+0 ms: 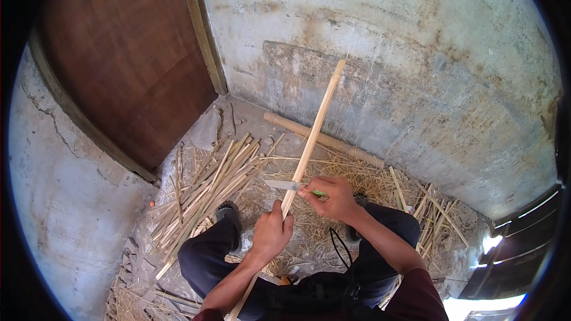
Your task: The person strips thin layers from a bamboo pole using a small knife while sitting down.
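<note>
A long pale bamboo strip (317, 125) slants up and away from my lap, its far end in front of the wall. My left hand (271, 233) is wrapped round its lower part, and the near end runs back under my left forearm. Just above that grip, my right hand (331, 197) is closed on the green handle of a knife (284, 184). The knife's blade lies across the strip and points left. Whether the edge bites into the bamboo I cannot tell.
Split bamboo sticks (208, 187) lie heaped on the left, with more sticks (437, 217) at the right. A thick bamboo pole (351, 147) rests along the wall's foot. Shavings (315, 229) litter the floor between my feet. A brown door (131, 53) stands at the far left.
</note>
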### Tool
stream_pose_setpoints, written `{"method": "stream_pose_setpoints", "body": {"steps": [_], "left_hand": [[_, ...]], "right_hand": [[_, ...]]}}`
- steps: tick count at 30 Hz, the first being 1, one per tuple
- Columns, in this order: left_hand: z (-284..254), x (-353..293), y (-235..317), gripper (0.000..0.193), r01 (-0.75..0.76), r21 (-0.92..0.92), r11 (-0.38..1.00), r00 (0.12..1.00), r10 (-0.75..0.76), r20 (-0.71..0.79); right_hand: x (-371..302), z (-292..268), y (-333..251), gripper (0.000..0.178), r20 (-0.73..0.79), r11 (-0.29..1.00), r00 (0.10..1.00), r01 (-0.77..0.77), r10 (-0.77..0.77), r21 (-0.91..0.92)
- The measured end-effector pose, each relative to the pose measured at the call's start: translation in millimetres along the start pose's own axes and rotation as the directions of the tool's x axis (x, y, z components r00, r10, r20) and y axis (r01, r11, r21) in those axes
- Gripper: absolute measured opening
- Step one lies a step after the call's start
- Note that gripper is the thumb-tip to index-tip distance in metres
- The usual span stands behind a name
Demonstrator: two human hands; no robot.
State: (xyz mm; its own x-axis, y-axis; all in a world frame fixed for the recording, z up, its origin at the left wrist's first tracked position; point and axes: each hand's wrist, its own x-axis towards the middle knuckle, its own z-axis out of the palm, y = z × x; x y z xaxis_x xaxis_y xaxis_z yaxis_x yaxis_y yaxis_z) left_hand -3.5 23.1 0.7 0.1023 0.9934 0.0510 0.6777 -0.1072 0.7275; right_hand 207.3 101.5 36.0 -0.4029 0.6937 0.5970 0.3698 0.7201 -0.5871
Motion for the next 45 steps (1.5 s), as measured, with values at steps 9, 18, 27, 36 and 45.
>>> {"method": "stream_pose_setpoints", "body": {"steps": [9,18,27,36,45], "left_hand": [[5.7,-2.8,-3.7,0.031,-0.024,0.036,0.999,0.999,0.024,-0.022],[4.9,-3.8,-2.6,0.031,-0.044,0.048,0.998,0.999,0.045,-0.017],[0.6,-5.0,7.6,0.030,-0.012,0.119,0.993,1.000,0.014,-0.015],[3.4,-7.1,5.9,0.035,-0.008,0.137,0.991,1.000,0.006,0.010],[4.5,-7.5,7.2,0.035,0.001,0.162,0.987,1.000,-0.005,0.022]], "right_hand": [[6.6,-14.5,14.9,0.009,-0.036,0.996,0.997,-0.064,0.062,-0.060],[3.0,-10.0,1.3,0.014,-0.004,0.997,0.997,-0.076,0.076,0.019],[4.9,-11.4,14.9,0.011,-0.060,0.997,0.996,-0.074,0.073,-0.013],[8.7,-26.1,33.0,0.009,-0.083,0.993,0.992,-0.102,0.097,-0.057],[3.1,-19.4,10.5,0.008,0.049,0.987,0.986,-0.162,0.161,0.012]]}}
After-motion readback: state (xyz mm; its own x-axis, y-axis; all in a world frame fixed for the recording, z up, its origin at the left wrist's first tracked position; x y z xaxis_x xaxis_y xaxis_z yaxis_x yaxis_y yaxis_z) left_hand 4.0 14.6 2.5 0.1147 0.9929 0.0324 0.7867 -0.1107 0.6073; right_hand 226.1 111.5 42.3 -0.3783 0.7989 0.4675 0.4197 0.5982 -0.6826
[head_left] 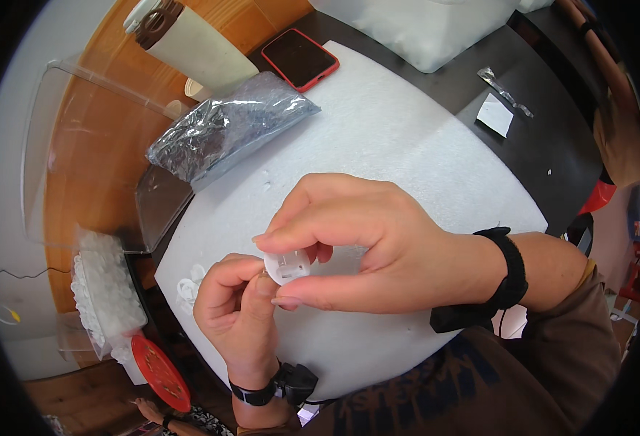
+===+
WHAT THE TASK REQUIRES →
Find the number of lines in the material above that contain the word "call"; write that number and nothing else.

WRITTEN ANSWER →
2